Engineer reliability to be cost effective. Over-engineering reliability breaks the ROI (return on investment) curve. Reliability is a function of how mature an application is and, as a result, its overall availability. Imagine you have a service with a 99.9% SLO. Adding an extra nine (99.99%) sublinearly increases the availability of your service, as shown in Figure 1.
Figure 1. Reliability as a function of availability.
While improving the reliability of your service from 43.2 minutes of downtime per month to 4.32 minutes can be tempting, it can represent a significant engineering feat with a hefty price tag. Therefore, when specifying the required availability of a service, the decision should be based on the business requirements: “How available (how many nines) does my system need to be, in order to meet the business objectives?”
Build an engineering-centric support organization. Application reliability is preserved by SREs. Designing a perfect application doesn’t guarantee a high-quality production experience—at least not without the support of an SRE organization. Both the application and the IT ecosystem where its runs change constantly—with developers pushing new code, vendors publishing new security patches, or infrastructure teams updating the software of the underlying platform.
Reliability is not a “build once and forget for life” construct; it is a continuous process of maintaining and upholding its principles and methodologies. Enterprises that recognize the need and invest in developing SRE skills stand out from the rest because they recognize that without these skills, enterprise reliability cannot be sustained.
Designing Enterprise Reliability Engineering
Designing for enterprise reliability is a multidimensional problem that spans multiple entities: customer, vendor, platform engineering, cost, and the SRE organization. The rest of this article expands on these axioms and describes the behaviors, principles, and methodologies that influence and shape the discipline of enterprise reliability.
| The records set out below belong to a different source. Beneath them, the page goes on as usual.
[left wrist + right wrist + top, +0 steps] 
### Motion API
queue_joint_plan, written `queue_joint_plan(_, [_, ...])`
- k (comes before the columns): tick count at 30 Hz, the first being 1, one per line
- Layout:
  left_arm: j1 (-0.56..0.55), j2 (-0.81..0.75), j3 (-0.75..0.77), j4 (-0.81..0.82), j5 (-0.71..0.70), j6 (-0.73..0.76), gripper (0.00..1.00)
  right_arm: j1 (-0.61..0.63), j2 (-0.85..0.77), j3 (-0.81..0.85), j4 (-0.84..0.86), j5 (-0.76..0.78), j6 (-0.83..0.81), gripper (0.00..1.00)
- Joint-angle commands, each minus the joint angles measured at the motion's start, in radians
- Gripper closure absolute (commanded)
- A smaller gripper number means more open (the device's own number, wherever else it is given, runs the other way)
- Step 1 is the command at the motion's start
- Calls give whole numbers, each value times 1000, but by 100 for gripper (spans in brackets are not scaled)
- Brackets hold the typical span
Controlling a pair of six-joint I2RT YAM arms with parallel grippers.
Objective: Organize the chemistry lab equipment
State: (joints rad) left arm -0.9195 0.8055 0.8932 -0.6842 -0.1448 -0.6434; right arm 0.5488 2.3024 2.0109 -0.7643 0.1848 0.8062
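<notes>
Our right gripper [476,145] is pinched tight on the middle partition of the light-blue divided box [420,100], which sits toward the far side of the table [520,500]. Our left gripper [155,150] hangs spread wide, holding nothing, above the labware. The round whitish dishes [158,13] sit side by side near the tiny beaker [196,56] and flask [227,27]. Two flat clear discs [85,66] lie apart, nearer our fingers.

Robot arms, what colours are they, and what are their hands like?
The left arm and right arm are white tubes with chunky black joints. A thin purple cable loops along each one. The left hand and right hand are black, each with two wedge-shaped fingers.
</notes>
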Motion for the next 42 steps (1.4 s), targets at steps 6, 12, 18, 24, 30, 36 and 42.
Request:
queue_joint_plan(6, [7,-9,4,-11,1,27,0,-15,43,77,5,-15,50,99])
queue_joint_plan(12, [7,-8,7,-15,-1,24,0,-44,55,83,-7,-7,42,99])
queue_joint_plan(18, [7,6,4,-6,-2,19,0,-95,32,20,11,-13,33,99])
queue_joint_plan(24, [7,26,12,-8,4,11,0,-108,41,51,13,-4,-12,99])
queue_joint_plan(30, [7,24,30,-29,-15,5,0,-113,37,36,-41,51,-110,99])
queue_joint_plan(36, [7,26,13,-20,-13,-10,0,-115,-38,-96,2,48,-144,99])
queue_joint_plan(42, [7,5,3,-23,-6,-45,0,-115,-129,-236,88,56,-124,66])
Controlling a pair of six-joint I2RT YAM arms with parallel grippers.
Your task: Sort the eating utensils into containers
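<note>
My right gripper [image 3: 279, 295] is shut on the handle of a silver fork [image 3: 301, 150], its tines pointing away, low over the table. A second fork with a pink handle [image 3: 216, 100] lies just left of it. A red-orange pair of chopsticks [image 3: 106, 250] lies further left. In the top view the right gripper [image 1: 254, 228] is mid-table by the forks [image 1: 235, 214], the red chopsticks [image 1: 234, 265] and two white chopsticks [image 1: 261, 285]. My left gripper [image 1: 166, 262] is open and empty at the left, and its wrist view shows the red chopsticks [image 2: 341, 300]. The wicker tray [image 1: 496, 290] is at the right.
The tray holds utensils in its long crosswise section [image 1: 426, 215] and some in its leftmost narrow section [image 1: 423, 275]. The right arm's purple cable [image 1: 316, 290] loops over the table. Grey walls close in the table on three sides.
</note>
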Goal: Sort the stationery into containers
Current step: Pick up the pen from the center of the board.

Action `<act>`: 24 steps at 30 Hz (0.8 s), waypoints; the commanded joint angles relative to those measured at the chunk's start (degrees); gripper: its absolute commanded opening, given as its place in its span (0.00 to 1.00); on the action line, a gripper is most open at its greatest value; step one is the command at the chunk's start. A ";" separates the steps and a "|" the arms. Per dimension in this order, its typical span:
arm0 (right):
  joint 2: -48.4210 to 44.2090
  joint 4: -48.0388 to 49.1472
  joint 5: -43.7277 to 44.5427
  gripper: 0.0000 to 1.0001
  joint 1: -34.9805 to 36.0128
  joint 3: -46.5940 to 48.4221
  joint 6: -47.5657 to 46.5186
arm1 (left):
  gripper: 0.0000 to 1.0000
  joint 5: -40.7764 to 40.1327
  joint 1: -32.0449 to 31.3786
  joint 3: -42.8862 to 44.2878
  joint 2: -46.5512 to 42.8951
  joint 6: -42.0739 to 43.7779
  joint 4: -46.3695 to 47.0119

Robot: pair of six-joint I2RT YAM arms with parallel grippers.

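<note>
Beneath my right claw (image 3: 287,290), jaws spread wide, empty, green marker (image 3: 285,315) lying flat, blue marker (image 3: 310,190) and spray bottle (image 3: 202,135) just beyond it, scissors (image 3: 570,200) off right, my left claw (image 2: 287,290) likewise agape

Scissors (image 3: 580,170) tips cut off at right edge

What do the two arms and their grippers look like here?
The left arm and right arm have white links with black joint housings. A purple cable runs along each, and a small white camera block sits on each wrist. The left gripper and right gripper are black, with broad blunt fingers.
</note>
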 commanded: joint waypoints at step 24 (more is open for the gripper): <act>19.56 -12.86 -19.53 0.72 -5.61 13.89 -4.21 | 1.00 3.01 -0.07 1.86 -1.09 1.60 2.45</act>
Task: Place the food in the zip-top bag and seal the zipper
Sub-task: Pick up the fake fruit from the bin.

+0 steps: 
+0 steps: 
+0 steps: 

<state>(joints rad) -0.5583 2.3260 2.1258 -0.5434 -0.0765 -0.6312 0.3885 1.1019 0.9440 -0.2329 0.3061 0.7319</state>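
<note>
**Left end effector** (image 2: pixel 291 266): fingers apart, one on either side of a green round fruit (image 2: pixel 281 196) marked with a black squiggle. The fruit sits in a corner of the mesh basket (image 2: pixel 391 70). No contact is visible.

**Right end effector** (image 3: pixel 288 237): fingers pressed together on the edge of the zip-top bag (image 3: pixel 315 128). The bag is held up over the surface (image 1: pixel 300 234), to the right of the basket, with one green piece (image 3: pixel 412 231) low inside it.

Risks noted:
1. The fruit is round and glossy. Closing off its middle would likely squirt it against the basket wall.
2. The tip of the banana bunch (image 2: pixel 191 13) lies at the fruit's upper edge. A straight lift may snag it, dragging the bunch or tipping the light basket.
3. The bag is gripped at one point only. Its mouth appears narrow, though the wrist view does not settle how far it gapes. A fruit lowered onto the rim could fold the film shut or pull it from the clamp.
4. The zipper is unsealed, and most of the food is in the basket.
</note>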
Customer objectives. “If you don’t understand your customer objectives, then you do not need to exist as an org.” Whether you are a traditional IT organization or a mature SRE org, this fundamental principle holds true.
Translate customer objectives to SLOs. In an enterprise setting, a typical customer is the owner of a business vertical such as legal, finance, or HR trying to accomplish a specific business goal. Having a well-defined set of business objectives lays the foundation for developing concrete functional requirements, allowing you to effectively translate those requirements into quantifiable and measurable outcomes, also known as SLOs.
Defining SLOs early on leads to a better design and implementation of the overall system. Arriving at a clear set of measurable SLOs, however, is an exhaustive process with a lot of considerations (for example, what is technically feasible vs. infeasible, expensive vs. cost effective, reliable vs. fragile). Closely involving the customer and vendor throughout this process is crucial, as it develops a shared understanding of requirements, constraints, and trade-offs, and helps reconcile the gap between aspirational and achievable SLOs.
Documenting the SLOs, including a strong rationale for the established targets and thresholds (for example, 99.9 uptime) is key, as this becomes the contract among all the parties (SRE team, software vendor, and customer). This rigor also creates a culture of transparency and openness to inform how the system should be designed and how the service should operate. For a deep dive into engineering SLOs effectively, refer to the SLO chapter in the SRE book.1
Empathy toward customer and vendor is key. Customers (business owners) may not always have the same level of understanding of the problem space. Their approach could be purely business driven, and they may expect the application never to go down. Likewise, the vendor may not entirely understand how the IT ecosystem is designed and cannot operate independently to deliver the system. The SRE team should become a true partner to bring alignment between the customer and vendor and develop a shared understanding of the overall objective, specific requirements, and constraints of the domain.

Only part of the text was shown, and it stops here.